Man wounded in Bartica massacre loses memory


By Bibi Khatoon

Ten years after gunmen stormed the Region Seven Town of Bartica and killed twelve persons, of one of the survivors, Raymond White, is no longer the man he used to be.

Raymond, who is now 60-years-old, was shot four times on the night of February 17, 2008, as he was travelling in a taxi when gunmen stormed Bartica.

As we entered his Potaro Road, Bartica residence, Raymond was lifted from one location of the house to the next by his two sons – 20-year-old Marlon White and 27-year-old Michael White.
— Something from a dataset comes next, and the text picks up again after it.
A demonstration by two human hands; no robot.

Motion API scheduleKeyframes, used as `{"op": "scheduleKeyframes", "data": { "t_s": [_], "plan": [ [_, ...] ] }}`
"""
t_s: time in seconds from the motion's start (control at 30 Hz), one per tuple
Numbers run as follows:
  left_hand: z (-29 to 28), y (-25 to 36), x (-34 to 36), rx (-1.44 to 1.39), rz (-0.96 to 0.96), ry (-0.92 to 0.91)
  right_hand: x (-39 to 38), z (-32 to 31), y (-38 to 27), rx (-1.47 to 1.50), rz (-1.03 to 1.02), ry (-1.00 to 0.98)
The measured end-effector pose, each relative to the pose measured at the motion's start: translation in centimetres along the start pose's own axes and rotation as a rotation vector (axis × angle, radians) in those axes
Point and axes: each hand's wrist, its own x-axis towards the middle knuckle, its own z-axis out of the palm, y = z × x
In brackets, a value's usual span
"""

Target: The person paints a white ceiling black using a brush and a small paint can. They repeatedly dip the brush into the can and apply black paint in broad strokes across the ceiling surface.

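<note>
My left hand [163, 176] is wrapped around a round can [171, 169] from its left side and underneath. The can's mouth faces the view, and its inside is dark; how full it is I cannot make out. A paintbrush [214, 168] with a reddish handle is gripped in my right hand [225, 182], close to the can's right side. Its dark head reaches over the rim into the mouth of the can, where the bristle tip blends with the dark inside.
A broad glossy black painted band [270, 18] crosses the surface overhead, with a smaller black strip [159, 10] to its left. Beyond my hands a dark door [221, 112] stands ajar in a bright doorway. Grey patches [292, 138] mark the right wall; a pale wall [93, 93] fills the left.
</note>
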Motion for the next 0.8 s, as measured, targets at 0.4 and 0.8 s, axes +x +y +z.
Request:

Raymond, who was a miner, was shot to his legs and both arms and lost the ability to work. He is now totally dependent on his sons to do everything for him as he also lost his voice and memory over time.

He was placed to sit in a chair on the verandah looking at myself and cameraman with a blank stare. There were times throughout the interview when his eyes seemed to show some understanding of why we were there, but there was no acknowledgement of our presence.

Raymond White [center] and his two sons. [News Room photo]
The last time he spoke was some five years ago, his sons said.

“He used to understand, he used to talk, he used to go out on the road, but about five years after he stopped talking,” Michael related as he sat next to his father.

The eldest son, Michael, explained that the horror of ten years ago changed their lives dramatically.

“Before this happened to him, he was the breadwinner. He used to work and look after all of us—my brother was going to school still and I had just left school. Right now, it is a bit difficult but we are trying because my brother [Malron] can’t work; he has to be home all the time to look him,” he said.

Raymond underwent surgery and left the hospital after three months. Though he lost the use of his left hand and most of the strength in his right, his sons related that Raymond socialised with his friends and was much like his normal self after the shooting.

Raymond White [left] and his friends a few months after the Bartica Massacre
But he eventually retreated into a state of depression which over time rendered him helpless.

“Since he couldn’t work, he started taking it on,” his son noted, adding that he first noticed that his once happy father gradually stopped speaking.

“Like if you asked him if he is alright and so, he started just shaking his head,” Michael added.

Raymond has now lost his memory.

Michael said his father underwent a CT scan and the doctors related that it is impossible for him to recover.

The family believes that with more support, their father’s health could have been saved.

The younger of the two brothers explained that even now, their father needs specialized care but is not being given same at the public health institutions. As such, help was sought from a private doctor but even that is a challenge.

However, they are still happy that their father is alive and with them.

“We just trying…see what we could do because I won’t say it hard or so, but we are still glad that he is alive and he still here with us.”

The reign of terror in Bartica left many without hope, but they soon decided that the massacre would not cripple them.

One of them is Debra Gilkes. She was only married for five years when her husband, Edwin, was brutally gunned down. Today, she works at the National Insurance Scheme to take care of her 13-year-old daughter.

Debra Gilkes and her husband, Edwin in happier times

“I am a person that anything I could make a dollar from. I make chicken foot and carry to work and sell. First it used to do clothes business but sometimes you ‘trust’ more than you sell so that didn’t making sense. So I stop doing that and sell the chicken foot and work,” she said.

Edwin Gilkes was a guard at the Banks DIH outlet; he was shot while speaking to two other persons.

The families maintained that promises were made to give them some assistance but over the years, none came to fruition.

The other persons who lost their lives on that fateful night were Dexter Adrian and Irving Ferreira; policemen ZaheerZakir, Shane Fredericks and Ron Osborne; Deonarine Singh of Wakenaam; Ronald Gomes of KuruKururu; Ashraf Khan of Middlesex, Essequibo; AbdoolYasseen; Errol Thomas of Tuschen, East Bank Essequibo; and Baldeo Singh of Montrose, East Coast Demerara.

A monument has been erected in their honour and the community continues holding peace walks every year to honour their memories.

In February 2017, gang members Mark Royden Williams called “Durant” and “Smallie” and Dennis Williams called “Anaconda” were sentenced to death for the killings.